- _Assignment_: The word "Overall" may appear in some lines of the data; copy every such line.

- _Provided material_:
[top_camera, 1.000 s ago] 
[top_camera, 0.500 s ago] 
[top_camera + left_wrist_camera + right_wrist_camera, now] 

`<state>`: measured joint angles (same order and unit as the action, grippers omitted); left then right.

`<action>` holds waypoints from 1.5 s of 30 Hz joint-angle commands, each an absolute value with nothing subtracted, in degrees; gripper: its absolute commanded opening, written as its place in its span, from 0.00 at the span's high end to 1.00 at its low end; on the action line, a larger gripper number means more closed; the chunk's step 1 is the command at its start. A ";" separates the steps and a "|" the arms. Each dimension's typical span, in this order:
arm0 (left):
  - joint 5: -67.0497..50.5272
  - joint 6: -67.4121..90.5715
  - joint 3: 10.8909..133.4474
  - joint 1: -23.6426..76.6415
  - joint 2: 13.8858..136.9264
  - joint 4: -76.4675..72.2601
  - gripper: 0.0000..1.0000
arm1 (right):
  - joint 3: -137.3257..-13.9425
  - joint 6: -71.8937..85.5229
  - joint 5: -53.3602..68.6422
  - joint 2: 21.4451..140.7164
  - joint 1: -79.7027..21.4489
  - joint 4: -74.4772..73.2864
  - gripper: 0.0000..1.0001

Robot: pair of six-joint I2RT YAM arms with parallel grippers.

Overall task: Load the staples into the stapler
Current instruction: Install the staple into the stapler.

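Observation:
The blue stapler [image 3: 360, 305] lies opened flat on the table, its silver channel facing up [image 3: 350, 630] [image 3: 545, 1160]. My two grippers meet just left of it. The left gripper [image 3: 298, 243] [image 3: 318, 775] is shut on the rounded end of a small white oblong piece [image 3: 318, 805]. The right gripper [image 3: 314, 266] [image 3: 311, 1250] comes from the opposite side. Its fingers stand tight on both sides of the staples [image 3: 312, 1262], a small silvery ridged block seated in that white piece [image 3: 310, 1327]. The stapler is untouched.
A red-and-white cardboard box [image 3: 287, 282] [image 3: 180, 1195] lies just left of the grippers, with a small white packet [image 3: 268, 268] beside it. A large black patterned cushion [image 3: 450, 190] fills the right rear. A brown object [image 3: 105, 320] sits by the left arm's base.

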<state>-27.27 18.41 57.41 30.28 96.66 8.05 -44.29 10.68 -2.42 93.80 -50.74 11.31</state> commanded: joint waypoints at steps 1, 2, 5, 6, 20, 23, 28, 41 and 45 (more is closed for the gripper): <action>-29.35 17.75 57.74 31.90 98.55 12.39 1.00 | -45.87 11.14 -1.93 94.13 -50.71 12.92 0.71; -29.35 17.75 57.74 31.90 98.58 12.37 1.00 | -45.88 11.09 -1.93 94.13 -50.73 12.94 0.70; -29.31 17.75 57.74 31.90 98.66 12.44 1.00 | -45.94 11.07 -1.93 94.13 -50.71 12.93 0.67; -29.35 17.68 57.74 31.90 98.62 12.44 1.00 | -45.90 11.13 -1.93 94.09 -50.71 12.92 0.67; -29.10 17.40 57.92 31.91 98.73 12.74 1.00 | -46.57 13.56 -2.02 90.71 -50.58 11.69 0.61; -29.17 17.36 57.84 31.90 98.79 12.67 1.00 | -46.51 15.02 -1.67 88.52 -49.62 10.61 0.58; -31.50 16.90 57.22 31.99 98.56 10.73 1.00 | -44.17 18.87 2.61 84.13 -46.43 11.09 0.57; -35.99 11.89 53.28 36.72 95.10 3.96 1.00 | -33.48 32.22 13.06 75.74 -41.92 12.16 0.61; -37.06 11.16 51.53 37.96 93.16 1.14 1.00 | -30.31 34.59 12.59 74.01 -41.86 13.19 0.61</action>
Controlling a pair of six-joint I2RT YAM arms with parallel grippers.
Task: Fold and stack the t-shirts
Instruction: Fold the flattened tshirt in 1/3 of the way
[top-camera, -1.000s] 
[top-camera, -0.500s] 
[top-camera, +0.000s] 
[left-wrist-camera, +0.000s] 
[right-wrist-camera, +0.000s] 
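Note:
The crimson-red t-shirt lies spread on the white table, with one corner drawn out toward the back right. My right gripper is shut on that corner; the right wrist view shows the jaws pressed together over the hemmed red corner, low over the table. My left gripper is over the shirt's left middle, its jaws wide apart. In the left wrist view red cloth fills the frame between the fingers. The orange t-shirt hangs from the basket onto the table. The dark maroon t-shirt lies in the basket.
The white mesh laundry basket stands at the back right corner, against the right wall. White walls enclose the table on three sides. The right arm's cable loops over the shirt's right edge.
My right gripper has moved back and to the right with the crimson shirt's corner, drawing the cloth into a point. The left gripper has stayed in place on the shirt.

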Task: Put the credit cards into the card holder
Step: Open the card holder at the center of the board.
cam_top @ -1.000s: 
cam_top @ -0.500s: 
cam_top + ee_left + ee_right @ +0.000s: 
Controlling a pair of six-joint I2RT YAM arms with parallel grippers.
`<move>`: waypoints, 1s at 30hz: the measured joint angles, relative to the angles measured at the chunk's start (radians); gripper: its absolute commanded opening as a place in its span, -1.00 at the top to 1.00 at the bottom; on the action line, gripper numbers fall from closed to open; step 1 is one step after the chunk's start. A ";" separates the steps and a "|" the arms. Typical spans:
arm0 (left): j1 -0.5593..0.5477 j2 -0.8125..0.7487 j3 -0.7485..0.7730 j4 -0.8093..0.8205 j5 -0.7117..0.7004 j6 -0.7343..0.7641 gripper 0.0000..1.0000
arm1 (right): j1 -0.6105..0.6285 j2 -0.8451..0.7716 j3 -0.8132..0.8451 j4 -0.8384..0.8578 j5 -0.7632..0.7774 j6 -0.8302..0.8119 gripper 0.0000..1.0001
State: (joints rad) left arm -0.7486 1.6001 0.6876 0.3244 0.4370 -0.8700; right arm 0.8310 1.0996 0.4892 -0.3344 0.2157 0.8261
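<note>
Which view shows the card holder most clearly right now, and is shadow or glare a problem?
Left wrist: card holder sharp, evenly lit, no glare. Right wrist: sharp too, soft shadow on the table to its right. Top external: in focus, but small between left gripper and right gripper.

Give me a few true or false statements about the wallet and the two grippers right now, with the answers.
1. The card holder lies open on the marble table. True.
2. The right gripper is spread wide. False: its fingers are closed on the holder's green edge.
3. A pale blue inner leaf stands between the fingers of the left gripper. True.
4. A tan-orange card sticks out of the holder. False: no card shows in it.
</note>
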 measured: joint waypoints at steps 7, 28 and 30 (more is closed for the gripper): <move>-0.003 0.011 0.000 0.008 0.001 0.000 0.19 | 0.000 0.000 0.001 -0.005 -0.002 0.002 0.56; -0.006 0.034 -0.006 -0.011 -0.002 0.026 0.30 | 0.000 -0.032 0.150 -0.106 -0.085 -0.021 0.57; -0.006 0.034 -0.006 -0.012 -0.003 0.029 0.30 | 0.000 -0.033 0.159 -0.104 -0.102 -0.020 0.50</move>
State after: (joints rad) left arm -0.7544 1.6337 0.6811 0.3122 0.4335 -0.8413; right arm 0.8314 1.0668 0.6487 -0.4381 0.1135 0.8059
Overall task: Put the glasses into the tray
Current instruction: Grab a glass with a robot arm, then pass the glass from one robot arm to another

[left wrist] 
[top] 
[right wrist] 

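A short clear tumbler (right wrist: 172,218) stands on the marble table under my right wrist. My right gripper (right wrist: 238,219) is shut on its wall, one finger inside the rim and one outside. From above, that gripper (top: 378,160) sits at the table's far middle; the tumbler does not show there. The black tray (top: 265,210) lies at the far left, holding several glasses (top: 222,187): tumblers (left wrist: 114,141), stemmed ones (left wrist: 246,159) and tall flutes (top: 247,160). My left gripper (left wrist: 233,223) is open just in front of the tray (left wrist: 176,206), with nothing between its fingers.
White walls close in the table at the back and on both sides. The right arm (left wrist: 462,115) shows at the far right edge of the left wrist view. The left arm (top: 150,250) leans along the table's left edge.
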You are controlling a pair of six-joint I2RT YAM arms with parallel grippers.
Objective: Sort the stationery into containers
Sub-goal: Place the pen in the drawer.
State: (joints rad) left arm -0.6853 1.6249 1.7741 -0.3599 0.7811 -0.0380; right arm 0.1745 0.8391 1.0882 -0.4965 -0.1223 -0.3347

- _Final answer_:
Overall task: Load the staples into the stapler
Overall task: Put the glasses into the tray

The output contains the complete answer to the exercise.